Task prompt :: Output every line of the data exactly as it appears.

Supplied information ::
_____
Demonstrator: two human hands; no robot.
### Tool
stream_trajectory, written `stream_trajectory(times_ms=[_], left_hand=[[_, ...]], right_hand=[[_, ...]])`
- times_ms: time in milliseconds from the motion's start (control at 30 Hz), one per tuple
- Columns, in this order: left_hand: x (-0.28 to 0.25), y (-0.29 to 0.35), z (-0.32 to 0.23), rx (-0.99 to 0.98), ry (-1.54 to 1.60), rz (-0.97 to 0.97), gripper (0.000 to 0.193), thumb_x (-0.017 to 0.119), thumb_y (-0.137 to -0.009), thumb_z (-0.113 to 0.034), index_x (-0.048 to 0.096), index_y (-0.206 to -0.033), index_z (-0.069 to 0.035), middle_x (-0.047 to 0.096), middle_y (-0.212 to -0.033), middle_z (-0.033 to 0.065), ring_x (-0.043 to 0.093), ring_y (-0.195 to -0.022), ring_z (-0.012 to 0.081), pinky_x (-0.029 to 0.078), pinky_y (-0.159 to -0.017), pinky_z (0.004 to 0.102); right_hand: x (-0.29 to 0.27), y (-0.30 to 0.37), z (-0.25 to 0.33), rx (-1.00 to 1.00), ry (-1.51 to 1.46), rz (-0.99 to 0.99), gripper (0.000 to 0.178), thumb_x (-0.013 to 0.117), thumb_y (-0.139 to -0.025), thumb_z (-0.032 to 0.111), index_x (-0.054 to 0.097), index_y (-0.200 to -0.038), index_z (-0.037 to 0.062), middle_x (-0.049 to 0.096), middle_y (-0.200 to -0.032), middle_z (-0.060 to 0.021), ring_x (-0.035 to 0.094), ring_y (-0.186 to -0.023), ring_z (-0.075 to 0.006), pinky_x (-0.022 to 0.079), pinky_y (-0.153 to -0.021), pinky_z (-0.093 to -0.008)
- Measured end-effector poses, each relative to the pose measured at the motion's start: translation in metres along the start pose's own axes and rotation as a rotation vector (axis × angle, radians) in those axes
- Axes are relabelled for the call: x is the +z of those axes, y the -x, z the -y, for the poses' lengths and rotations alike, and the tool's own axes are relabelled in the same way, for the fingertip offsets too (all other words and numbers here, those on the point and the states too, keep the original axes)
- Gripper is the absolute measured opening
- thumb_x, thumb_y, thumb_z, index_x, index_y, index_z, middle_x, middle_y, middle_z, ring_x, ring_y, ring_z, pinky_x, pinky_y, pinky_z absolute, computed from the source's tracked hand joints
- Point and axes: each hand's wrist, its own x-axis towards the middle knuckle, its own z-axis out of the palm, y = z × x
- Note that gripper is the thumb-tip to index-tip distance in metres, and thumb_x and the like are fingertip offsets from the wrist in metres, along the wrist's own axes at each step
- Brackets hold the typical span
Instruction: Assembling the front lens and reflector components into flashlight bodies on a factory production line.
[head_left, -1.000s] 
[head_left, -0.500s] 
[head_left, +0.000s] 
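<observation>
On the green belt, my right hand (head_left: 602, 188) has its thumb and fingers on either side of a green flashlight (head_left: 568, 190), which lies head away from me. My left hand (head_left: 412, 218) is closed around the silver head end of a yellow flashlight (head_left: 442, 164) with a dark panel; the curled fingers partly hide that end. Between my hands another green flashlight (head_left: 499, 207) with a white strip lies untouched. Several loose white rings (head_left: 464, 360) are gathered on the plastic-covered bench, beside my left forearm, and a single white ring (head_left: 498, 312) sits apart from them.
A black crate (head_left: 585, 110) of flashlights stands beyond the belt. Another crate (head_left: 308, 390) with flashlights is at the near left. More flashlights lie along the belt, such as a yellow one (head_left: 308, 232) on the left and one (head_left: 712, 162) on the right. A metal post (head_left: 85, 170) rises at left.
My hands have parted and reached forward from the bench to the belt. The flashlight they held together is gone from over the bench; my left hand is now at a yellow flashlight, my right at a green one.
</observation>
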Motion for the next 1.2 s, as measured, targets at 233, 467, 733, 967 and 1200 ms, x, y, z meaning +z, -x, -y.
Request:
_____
Answer area ::
Demonstrator: two human hands; no robot.
### Tool
stream_trajectory, written `stream_trajectory(times_ms=[_], left_hand=[[_, ...]], right_hand=[[_, ...]])`
- times_ms: time in milliseconds from the motion's start (control at 30 Hz), one per tuple
- Columns, in this order: left_hand: x (-0.28 to 0.25), y (-0.29 to 0.35), z (-0.32 to 0.23), rx (-0.99 to 0.98), ry (-1.54 to 1.60), rz (-0.97 to 0.97), gripper (0.000 to 0.193), thumb_x (-0.017 to 0.119), thumb_y (-0.137 to -0.009), thumb_z (-0.113 to 0.034), index_x (-0.048 to 0.096), index_y (-0.206 to -0.033), index_z (-0.069 to 0.035), middle_x (-0.047 to 0.096), middle_y (-0.212 to -0.033), middle_z (-0.033 to 0.065), ring_x (-0.043 to 0.093), ring_y (-0.195 to -0.022), ring_z (-0.012 to 0.081), pinky_x (-0.029 to 0.078), pinky_y (-0.159 to -0.017), pinky_z (0.004 to 0.102); right_hand: x (-0.29 to 0.27), y (-0.30 to 0.37), z (-0.25 to 0.33), rx (-1.00 to 1.00), ry (-1.51 to 1.46), rz (-0.99 to 0.99), gripper (0.000 to 0.178), thumb_x (-0.013 to 0.117), thumb_y (-0.139 to -0.025), thumb_z (-0.032 to 0.111), index_x (-0.054 to 0.097), index_y (-0.200 to -0.038), index_z (-0.037 to 0.062), middle_x (-0.049 to 0.096), middle_y (-0.200 to -0.032), middle_z (-0.060 to 0.021), ring_x (-0.035 to 0.094), ring_y (-0.186 to -0.023), ring_z (-0.075 to 0.006), pinky_x (-0.022 to 0.079), pinky_y (-0.153 to -0.021), pinky_z (-0.093 to -0.008)
- Measured end-effector poses, each relative to the pose measured at the motion's start: translation in metres along the start pose's own axes and rotation as a rotation vector (axis × angle, radians) in those axes
- Axes are relabelled for the call: x is the +z of those axes, y the -x, z the -y, for the poses' lengths and rotations alike, and the tool's own axes are relabelled in the same way, for the fingertip offsets too (all other words and numbers here, those on the point and the states too, keep the original axes)
- Gripper is the absolute measured opening
- thumb_x, thumb_y, thumb_z, index_x, index_y, index_z, middle_x, middle_y, middle_z, ring_x, ring_y, ring_z, pinky_x, pinky_y, pinky_z absolute, computed from the source's tracked hand joints
- Point and axes: each hand's wrist, its own x-axis towards the middle knuckle, its own z-axis out of the palm, y = z × x
- Note that gripper is the thumb-tip to index-tip distance in metres, and thumb_x and the like are fingertip offsets from the wrist in metres, along the wrist's own axes at each step
- Brackets hold the typical span
Instruction: Assembling the front lens and reflector components into flashlight bodies on a factory production line.
[head_left, -1.000s] 
[head_left, -0.500s] 
[head_left, +0.000s] 
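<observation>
On the green belt, my right hand (head_left: 602, 188) has its thumb and fingers on either side of a green flashlight (head_left: 568, 190), which lies head away from me. My left hand (head_left: 412, 218) is closed around the silver head end of a yellow flashlight (head_left: 442, 164) with a dark panel; the curled fingers partly hide that end. Between my hands another green flashlight (head_left: 499, 207) with a white strip lies untouched. Several loose white rings (head_left: 464, 360) are gathered on the plastic-covered bench, beside my left forearm, and a single white ring (head_left: 498, 312) sits apart from them.
A black crate (head_left: 585, 110) of flashlights stands beyond the belt. Another crate (head_left: 308, 390) with flashlights is at the near left. More flashlights lie along the belt, such as a yellow one (head_left: 308, 232) on the left and one (head_left: 712, 162) on the right. A metal post (head_left: 85, 170) rises at left.
My hands have parted and reached forward from the bench to the belt. The flashlight they held together is gone from over the bench; my left hand is now at a yellow flashlight, my right at a green one.
</observation>
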Motion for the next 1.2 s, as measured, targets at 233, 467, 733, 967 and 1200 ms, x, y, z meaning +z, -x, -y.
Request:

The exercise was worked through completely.